Creating hashs is quite common to check if content X has changed without looking at the whole content of X. Git for example uses SHA1-hashs for each commit. SHA1 itself is a pretty old cryptographic hash function, but in the case of Git there might have been better alternatives available, because the “to-be-hashed” content is not crypto relevant - it’s just content marker.

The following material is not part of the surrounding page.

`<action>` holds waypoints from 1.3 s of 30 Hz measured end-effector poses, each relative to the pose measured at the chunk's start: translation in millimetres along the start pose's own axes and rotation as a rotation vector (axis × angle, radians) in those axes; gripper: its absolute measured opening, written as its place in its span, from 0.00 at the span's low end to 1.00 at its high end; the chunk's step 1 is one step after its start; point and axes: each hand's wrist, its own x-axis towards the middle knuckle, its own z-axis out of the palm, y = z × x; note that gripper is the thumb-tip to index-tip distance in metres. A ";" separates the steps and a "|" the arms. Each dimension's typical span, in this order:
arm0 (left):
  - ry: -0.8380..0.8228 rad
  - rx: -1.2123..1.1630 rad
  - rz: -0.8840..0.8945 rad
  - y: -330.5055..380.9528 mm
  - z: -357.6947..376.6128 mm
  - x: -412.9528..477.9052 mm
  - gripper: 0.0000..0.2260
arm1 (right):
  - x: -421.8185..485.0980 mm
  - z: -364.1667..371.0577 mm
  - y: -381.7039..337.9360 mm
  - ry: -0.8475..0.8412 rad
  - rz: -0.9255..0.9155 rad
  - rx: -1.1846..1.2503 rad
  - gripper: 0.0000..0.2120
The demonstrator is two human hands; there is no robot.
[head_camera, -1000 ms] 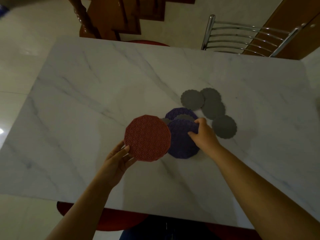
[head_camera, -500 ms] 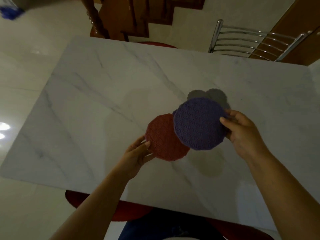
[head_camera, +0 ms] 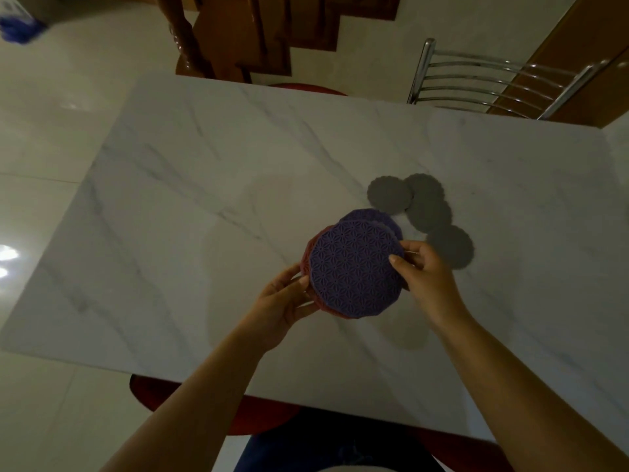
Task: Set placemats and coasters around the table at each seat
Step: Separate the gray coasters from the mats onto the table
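Note:
A purple patterned placemat [head_camera: 354, 267] is held above the marble table [head_camera: 211, 185], stacked on a red placemat [head_camera: 308, 248] of which only the left rim shows. My left hand [head_camera: 282, 301] grips the stack's left edge. My right hand [head_camera: 425, 270] pinches the purple mat's right edge. Another purple placemat [head_camera: 377, 218] lies on the table just behind, mostly hidden. Several grey scalloped coasters [head_camera: 389, 194] lie overlapping to the right of the mats.
A chrome-backed chair [head_camera: 493, 83] stands at the far right side. A red seat [head_camera: 306, 87] shows at the far edge, and another red seat [head_camera: 156, 393] below the near edge. Wooden stairs [head_camera: 238, 39] rise beyond the table.
My right hand lifted the purple mat off the table and brought it left onto the red mat in my left hand. The two mats now overlap almost fully.

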 end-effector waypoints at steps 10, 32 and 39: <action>0.008 0.016 -0.047 0.9 0.7 -3.2 0.19 | -8.8 4.2 3.0 0.016 -0.053 -0.036 0.09; 0.197 0.088 0.046 11.5 -46.0 -8.2 0.18 | 69.4 5.9 7.1 -0.091 -0.140 -0.790 0.20; 0.243 0.034 0.113 24.3 -60.6 -13.0 0.15 | 111.8 10.5 10.4 -0.244 -0.032 -1.215 0.34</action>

Well… in the case of Git the current standard is SHA1, which works, but a ‘better’ way would be to use non-cryptographic functions for non-crypto purposes.
Why you should not use crypto-hashs for non-crypto
I discovered this topic via a Twitter-conversation and it started with this Tweet:
Bend Message Deduplication on #azure #servicebus to Your Will https://t.co/zjIQFjt2c9
— Sean Feldman (@sfeldman) 3. Dezember 2016
Clemens Vasters then came and pointed out why it would be better to use non-crypto hash functions:
Rationale: Any use of broken crypto hashes may trip up security review processes.
— Clemens Vasters 🇪🇺 (@clemensv) 4. Dezember 2016
The reason makes perfect sense for me - next step: What other choice are available?
Non-cryptographic hash functions in .NET
If you are googleing around you will find many different hashing algorithm, like Jenkins or MurmurHash.
Sean Feldman, who more or less started the Twitter discussion mentioned a very good library for .NET developers:
for the hashing function, I think I'll lead readers to a better option here https://t.co/LDiJuLD5A5
— Sean Feldman (@sfeldman) 4. Dezember 2016
The author of this awesome package is Brandon Dahler, who created .NET versions of the most well known algorithm and published them as NuGet packages.
The source and everything can be found on GitHub.
Lessons learned
If you want to hash something and it is not crypto relevant, then it would be better to look at one of those Data.HashFunctions - some a pretty crazy fast.
I’m not sure which one is ‘better’ - if you have some opinions please let me know. Brandon created a small description of each algorithm on the Data.HashFunction documentation page.
(my blogging backlog is quite long, so I needed 6 month to write this down ;) )